DaveScot: hilariously wrong, as always June 25, 2008
Posted by Evil Bender in BPSDB, Religion, Science, wingnuts.trackback
Over at UD, DaveScot is upset about Lenski’s takedown of Conservapaedia’s head wackaloon, Andy Schlafly. (The link goes to The Panda’s Thumb. As usual, I won’t be linking to the pathologically dishonest folks at UD.)
So what has DaveScot upset? It’s almost too funny for words:
I started reading Lenski’s full paper myself to see what raw data was provided and I got no farther than the first paragraph beyond the abstract when I encountered a bias error that a chance worshipper would never notice. My emphasis:
At its core, evolution involves a profound tension between random and deterministic processes. Natural selection works systematically to adapt populations to their prevailing environments. However, selection requires heritable variation generated by random mutation, and even beneficial mutations may be lost by random drift. Moreover, random and deterministic processes become intertwined over time such that future alternatives may be contingent on the prior history of an evolving population.

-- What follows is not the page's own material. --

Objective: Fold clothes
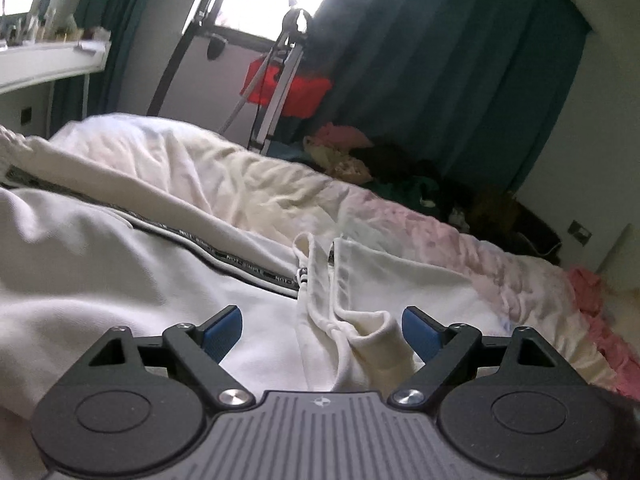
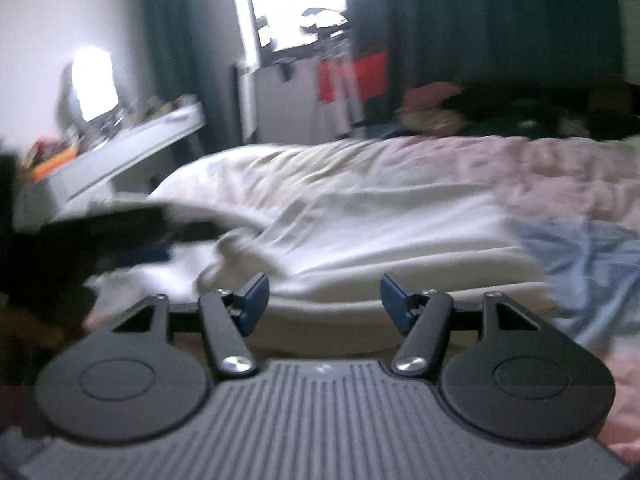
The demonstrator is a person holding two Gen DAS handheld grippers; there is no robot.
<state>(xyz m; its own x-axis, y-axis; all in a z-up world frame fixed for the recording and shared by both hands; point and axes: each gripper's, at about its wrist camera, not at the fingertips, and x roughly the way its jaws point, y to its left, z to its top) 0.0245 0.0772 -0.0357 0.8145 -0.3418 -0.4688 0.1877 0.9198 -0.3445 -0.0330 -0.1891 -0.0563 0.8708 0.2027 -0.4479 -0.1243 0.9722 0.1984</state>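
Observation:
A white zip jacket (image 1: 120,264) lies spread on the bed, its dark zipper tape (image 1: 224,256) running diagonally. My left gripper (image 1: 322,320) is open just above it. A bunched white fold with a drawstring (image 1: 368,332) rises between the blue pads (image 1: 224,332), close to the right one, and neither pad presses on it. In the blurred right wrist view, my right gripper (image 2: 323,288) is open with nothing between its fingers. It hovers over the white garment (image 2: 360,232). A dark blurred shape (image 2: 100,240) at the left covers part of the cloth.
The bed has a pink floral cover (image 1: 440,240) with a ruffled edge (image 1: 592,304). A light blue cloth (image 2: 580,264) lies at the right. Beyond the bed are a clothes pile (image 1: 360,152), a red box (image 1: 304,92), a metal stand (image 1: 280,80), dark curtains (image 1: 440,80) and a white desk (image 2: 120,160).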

The bold portion is patently wrong. Selection operates on any heritable variation whether random or not. That the authors would use the language they did (random variation) and the peer reviewers didn’t notice it is testimony to the chance worshipper bias that pervades evolution research.
That’s right: Lenski ignored the possibility that an invisible superbeing snuck into the laboratory and fucked with his experiments. He ignored the possibility that said being looked into the future, saw that E. coli would be in the experiment, and “frontloaded” exactly one of the populations to produce a mutation.
The “bias” DaveScot is objecting to is a bias against unscientific, unverifiable nonsense. Good catch on that, Dave! In related news, I heard that Lenski categorically ruled out the idea that the E. coli were secretly replaced with identical-but-for-some-mutations E. coli placed their by sexy unicorns.
Strictly speaking, of course, variation directly introduced by scientists can be incorporated into the evolutionary process. But that’s not what DaveScot is talking about. Neither is he suggesting that a designer may have started the evolutionary process–he’s opposed to those theistic evolututionists, don’t you know.
Remember, behind all his obfuscation is the idea that science is unfairly biased against the patently unscientific idea that A Magic Man Done It, even though we can’t detect which things are attributable to this magic man, nor demonstrate his existence, nor suggest how we could tell his work from natural processes, nor explain why we need the magic man at all, given that science keeps providing natural explanations for things once attributed to said magic man.
And it gets worse:
The Scripps researchers, in a nutshell, discovered that E. coli, when stressed (such as running out of food as in Lenski’s experiment or in the presence of antibiotics in the Scripps experiment) selectively increases the mutation rate on certain genes. Thus the mutations in this case are not random but rather directed at a certain area in an attempt to solve a certain problem.
Of course, each mutation is still random: only the rate is increased. In some environments, changing rates of mutation can provide a selective advantage. Shocking! Of course, such a definition of “directed” (essentially “combines what’s already present with random mutations to survive”) strongly implies that any form of selection is “directed.” Congratulations, DaveScot! You’ve just demonstrated that a combination of selection and random chance can lead to change. Well done! Someone should really come up with a theory to articulate that concept.